Will Computers and the Internet make an IAL Necessary?
Abstract
The development and use of computers and the Internet, for
communication between people, between computers, and between
human beings and computers, have finally made it realistic
to create an international artificial language for common use.
The situation calls for a language which can serve a wide variety
of purposes, which often involve non-human agents as well.
The need for a unified approach to different forms of verbal communication
becomes more and more important as the low-level technical facilities,
such as communication line speeds and coverage,
are continuously improved. On the other hand, an IAL must be
designed so that the needs of different modes of communications
are taken into account. This means, in particular, that it must
be possible to transform speech to text and vice versa with
fast algorithms. In general, the tractability of a language by
computer programs is usually compatible with the ease of learning
it by human beings, and the differences of man and computer views
are mainly esthetic.
Preface
Traditionally, international artificial languages have been designed
for human communication, but they have reached little popularity.
The most popular of them, Esperanto, can count at most a few
million speakers - less than a thousandth of mankind. On the other
hand, there are several artificial languages which are actually used very
widely, often exclusively in some areas of communication. I am
referring to languages of man-machine communication, such as
command languages of computer operating systems, and languages
of machine-machine communication, such as the so-called protocols
used in the Internet.
This article discusses the impact of computers and computer-aided
communication on international artificial language design.

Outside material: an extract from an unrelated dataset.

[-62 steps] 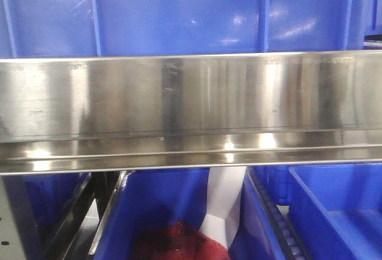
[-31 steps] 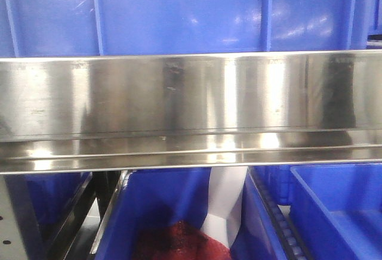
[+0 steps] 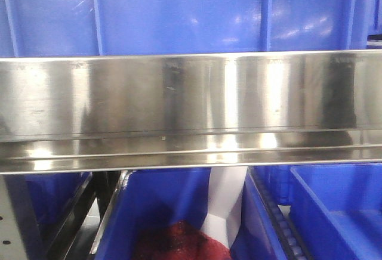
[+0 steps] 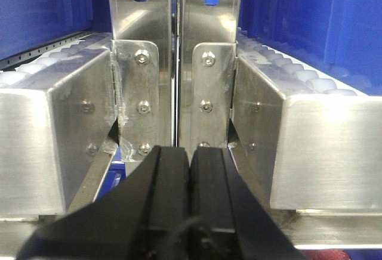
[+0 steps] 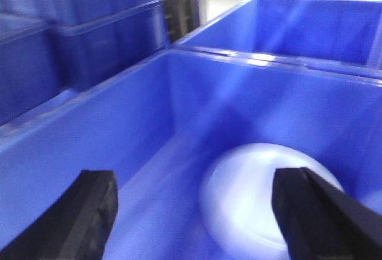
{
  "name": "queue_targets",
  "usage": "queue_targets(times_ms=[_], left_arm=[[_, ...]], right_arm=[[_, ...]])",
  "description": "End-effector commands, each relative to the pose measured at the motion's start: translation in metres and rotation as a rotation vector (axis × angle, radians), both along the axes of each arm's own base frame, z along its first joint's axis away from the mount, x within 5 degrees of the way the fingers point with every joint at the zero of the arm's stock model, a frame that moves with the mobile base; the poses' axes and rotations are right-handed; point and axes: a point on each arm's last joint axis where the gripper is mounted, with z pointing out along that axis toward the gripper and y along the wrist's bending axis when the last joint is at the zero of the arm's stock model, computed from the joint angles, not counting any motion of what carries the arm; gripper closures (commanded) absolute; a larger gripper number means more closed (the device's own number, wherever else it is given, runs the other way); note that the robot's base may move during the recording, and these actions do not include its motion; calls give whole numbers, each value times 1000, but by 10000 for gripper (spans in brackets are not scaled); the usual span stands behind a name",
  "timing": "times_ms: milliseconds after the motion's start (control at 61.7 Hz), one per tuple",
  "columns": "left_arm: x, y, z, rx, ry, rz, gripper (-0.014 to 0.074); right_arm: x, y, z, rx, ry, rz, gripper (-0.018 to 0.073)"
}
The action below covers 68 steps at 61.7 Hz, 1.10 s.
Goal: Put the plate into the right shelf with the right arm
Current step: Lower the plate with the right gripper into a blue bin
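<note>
The plate (image 5: 256, 203) lies on the floor of a blue bin (image 5: 149, 152), toward its far wall, free of the right claw (image 5: 197, 212), whose black fingers (image 5: 89, 212) stand wide apart above it. Only the right wrist view shows this. The front view shows the right shelf (image 3: 191, 111) as a broad steel rail with blue bins above and below, and a red mass (image 3: 179, 242) in a lower bin; against the earlier frames it is unchanged. The left claw (image 4: 190, 176) is pressed closed, empty, before the steel uprights (image 4: 173, 63).
</note>
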Motion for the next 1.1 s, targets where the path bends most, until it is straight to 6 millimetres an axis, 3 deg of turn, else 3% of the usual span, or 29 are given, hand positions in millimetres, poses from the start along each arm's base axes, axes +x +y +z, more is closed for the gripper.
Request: queue_targets(times_ms=[0,65,130,211,243,486,923,1086], left_arm=[[0,0,5,-14,-83,4,643],[0,0,5,-14,-83,4,643],[0,0,5,-14,-83,4,643],[0,0,5,-14,-83,4,643],[0,0,5,-14,-83,4,643],[0,0,5,-14,-83,4,643],[0,0,5,-14,-83,4,643],[0,0,5,-14,-83,4,643]], right_arm=[[-38,-19,47,61,-135,-3,-13],[-52,-25,54,38,-148,0,94],[-66,-32,61,22,-167,1,240],[-85,-41,71,27,-192,6,484],[-91,-43,74,32,-204,6,527],[-127,-60,93,71,-289,3,494],[-126,-59,92,70,-285,3,494],[-123,-58,80,57,-256,3,494]])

Ultimately, it aims at a truely unified language to be used between
us humans, between us and computers, and between computers. There is
nothing inherently unrealistic in this approach. On the contrary,
the multitude of languages is becoming a serious restriction on the
advancement of techonology. If each new computer application is
controlled using a different language, often clumsily designed,
the advancement of technology and economics is seriously impoverished.
On men and machines
Why the "IAL movement" has failed
It is very easy to find good reasons for all mankind adopting a
neutral international language for communication betweem peoples.
Advocates of particular IALs often present such reasons excellently.
However, it is irrational to assume that people are rational, at
least in issues like this.
Language is a thing which is intimately connected with the deepest
feelings and motives of human beings. Real international languages,
used routinely in communication, such as Greek, Latin, French, Russian,
and English, each in their own time and area, have gained their position
through some form of imperialism or at least economic or political dominance.
On the other hand, the language of previous colonialists
might be regarded both as "natural", due to
historical reasons, and as neutral, due to its not being the language
of any of the competing tribes.
In addition to the varying political and social constellations, the
position of a widely used language is strengthened by
the feature of human behavior of using a language used by
"everybody else". A language needs some sort of critical mass to
survive, and still larger critical mass to conquer the world.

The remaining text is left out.